Great to be with you and really proud of the quarter of the team is able to deliver including 7.5% same restaurant traffic as a component of that over almost 11% same restaurant sales. And I think it's really a testament to the growing appeal of Mediterranean cuisine and the way our team is able to deliver that with our Mediterranean hospitality. It's the idea where we welcome everyone to the table and our spirit of generosity and the value proposition we've tried to really invest in over the last few years. When you think about it, in recent years, we've been able to underprice inflation by 800 basis points under price CPI, and that's compared to many in the limited service space that have taken price upwards of 30 plus percent. So that's only enhanced our relative value proposition. When you combine that price value with the way you can access our food, the convenience in which you can access our food, the relevance of our cuisine, the quality of our ingredients, and then that experience you have that hospitality I mentioned earlier, that all comes together I think to really resonate and meet the needs of a modern consumer where they're feeling pressures all around them.

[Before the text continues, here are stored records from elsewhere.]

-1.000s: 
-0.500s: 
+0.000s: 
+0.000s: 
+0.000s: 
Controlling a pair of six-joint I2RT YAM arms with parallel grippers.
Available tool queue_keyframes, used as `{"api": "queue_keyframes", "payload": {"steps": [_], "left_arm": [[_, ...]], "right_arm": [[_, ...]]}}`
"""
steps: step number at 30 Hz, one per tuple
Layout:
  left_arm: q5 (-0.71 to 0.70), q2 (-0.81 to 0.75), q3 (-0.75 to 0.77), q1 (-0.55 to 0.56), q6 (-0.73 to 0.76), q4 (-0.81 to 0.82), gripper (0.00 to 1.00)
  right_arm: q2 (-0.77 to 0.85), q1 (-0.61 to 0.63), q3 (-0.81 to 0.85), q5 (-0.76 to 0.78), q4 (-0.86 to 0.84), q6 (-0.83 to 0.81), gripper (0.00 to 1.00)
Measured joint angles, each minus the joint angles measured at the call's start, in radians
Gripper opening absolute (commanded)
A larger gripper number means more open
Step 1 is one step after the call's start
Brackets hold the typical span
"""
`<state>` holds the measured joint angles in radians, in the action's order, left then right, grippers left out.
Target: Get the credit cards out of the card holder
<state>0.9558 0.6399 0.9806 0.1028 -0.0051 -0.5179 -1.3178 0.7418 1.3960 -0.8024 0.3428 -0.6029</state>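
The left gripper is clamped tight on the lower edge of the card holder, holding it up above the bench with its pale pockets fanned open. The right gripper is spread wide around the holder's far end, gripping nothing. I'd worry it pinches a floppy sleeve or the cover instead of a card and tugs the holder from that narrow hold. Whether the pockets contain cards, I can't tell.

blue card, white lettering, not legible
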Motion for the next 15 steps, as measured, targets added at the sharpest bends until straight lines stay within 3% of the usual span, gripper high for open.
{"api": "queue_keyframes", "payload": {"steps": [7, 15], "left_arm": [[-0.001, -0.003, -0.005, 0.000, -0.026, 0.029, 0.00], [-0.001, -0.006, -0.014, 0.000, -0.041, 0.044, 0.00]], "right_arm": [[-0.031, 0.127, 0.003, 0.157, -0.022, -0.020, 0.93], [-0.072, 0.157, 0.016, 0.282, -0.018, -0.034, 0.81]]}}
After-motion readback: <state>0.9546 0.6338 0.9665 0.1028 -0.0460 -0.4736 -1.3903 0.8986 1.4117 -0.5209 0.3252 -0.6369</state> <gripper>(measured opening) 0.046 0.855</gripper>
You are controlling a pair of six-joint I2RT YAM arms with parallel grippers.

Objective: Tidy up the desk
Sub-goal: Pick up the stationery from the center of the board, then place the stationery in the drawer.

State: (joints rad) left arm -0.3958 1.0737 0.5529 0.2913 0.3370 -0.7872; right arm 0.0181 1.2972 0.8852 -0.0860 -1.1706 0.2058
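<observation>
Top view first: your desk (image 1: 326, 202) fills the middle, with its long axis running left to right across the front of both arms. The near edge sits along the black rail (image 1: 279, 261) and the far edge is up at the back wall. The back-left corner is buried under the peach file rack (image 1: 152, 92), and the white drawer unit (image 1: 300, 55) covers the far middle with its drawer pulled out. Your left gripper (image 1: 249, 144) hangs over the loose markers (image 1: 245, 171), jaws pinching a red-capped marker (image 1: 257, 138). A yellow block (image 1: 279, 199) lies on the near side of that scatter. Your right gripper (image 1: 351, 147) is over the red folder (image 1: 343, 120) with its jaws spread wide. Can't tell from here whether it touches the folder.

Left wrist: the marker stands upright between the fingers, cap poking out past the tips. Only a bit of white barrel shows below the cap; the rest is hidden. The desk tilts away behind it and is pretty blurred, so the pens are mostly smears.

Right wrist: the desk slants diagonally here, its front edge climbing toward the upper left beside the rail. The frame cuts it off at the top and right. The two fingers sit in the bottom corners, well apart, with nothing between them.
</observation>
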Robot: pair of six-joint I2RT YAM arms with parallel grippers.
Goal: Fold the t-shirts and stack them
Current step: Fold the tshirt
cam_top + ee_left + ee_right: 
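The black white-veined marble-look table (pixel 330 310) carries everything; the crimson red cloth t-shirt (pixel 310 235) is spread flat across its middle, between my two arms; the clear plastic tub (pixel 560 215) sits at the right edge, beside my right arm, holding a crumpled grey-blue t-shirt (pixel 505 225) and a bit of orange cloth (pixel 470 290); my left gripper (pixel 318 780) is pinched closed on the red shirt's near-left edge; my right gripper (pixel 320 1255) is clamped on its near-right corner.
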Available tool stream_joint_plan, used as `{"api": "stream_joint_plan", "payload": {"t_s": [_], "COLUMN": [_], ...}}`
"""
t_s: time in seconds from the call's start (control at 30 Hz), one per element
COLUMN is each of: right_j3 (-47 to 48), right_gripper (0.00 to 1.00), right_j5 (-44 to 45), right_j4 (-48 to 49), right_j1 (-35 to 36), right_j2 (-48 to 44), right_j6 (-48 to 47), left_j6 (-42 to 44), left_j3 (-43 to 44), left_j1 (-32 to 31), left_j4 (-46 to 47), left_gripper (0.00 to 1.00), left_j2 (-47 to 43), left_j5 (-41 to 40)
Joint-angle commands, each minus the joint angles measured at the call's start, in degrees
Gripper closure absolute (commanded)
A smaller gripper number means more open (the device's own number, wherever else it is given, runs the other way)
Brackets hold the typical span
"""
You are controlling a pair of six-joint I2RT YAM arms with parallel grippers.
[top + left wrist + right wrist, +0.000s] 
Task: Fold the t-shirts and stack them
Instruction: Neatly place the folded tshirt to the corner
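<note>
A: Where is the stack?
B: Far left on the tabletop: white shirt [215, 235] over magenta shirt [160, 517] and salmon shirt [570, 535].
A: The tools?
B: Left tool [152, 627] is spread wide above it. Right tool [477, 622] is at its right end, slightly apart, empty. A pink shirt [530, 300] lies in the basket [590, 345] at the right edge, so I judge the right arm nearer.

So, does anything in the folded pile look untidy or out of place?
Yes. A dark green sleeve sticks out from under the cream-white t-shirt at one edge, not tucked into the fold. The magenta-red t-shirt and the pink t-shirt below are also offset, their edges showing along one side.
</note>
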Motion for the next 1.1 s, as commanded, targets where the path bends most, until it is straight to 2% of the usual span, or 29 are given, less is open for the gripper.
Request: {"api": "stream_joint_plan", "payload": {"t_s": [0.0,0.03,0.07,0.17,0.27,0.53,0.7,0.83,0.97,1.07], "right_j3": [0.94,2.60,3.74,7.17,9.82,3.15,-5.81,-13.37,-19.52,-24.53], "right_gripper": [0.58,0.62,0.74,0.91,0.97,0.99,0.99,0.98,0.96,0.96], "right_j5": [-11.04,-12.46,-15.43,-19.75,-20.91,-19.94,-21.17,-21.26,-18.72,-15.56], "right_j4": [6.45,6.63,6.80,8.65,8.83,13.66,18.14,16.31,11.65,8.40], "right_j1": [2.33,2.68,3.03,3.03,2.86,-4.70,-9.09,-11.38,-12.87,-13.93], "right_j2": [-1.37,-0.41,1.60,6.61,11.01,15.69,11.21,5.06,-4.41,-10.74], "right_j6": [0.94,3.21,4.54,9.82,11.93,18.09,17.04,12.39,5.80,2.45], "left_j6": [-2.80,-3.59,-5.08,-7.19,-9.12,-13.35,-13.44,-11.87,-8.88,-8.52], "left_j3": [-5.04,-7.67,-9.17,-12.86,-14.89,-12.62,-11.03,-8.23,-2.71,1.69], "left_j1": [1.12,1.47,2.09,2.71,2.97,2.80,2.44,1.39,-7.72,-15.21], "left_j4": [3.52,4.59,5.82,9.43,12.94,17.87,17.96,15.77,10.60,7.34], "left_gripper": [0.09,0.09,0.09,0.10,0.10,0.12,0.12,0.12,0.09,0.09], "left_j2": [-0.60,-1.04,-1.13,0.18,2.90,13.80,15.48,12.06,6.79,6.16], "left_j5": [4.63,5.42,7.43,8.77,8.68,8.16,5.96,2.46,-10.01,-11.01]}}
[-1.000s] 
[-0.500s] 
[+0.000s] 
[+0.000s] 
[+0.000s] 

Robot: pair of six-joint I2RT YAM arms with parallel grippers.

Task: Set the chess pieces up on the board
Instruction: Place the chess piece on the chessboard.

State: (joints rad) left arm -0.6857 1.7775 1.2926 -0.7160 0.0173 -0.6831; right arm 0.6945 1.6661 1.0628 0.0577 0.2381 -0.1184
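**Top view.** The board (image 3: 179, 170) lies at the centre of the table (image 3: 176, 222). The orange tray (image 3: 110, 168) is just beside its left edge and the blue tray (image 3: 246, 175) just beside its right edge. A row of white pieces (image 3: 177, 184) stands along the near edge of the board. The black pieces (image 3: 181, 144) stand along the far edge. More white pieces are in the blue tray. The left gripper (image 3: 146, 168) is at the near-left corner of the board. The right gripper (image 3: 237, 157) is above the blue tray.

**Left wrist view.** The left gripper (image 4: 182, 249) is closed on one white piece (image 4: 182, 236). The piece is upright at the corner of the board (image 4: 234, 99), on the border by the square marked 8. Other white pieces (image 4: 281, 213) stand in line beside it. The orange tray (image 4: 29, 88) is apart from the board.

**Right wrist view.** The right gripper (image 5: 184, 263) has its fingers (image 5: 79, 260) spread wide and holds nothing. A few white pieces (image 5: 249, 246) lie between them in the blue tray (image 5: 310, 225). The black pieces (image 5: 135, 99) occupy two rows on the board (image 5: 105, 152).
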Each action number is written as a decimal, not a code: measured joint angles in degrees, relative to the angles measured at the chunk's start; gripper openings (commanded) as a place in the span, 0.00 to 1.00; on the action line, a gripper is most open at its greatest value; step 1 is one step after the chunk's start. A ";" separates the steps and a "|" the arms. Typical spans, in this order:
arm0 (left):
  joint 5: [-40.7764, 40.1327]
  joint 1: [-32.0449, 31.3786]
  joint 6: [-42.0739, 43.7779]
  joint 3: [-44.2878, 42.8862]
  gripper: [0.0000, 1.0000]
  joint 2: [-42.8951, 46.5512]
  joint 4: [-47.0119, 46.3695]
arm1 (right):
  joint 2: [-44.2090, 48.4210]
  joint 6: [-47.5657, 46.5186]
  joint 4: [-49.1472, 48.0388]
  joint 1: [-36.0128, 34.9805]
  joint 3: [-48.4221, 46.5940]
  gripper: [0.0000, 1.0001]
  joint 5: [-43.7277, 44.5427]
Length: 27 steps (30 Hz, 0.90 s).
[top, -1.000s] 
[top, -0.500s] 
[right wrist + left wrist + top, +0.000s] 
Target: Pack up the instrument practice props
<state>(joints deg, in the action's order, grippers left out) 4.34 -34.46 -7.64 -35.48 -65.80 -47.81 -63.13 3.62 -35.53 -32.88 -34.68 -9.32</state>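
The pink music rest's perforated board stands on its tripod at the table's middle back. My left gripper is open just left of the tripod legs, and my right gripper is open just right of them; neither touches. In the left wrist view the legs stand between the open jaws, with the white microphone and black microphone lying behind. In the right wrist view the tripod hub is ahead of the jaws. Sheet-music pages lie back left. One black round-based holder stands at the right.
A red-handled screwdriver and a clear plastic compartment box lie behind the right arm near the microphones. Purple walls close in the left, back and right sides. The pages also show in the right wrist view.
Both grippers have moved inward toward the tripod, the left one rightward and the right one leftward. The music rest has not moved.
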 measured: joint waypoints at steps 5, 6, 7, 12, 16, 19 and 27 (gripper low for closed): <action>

I want to push a little bit on this idea of the rise of Mediterranean food because Carver has come to be emblematic of the consumer interest in the healthy Mediterranean diet and the way of living you are winning right now. The market's expecting you to keep winning. When I look at where you're trading right now, Brett, you are north of 130 times price to earnings multiple. That's a pretty hefty expectation that's implied there with respect to your investors anticipating growth. But how much do you worry that someone's going to pop up and start biting away at your ankles when it comes to Mediterranean? If we look at other concepts, whether it's Mexican food, whether it's salads, whether it's pizza, multiple players have ended up being there at scale over time. You haven't seen it Mediterranean yet, but is it coming?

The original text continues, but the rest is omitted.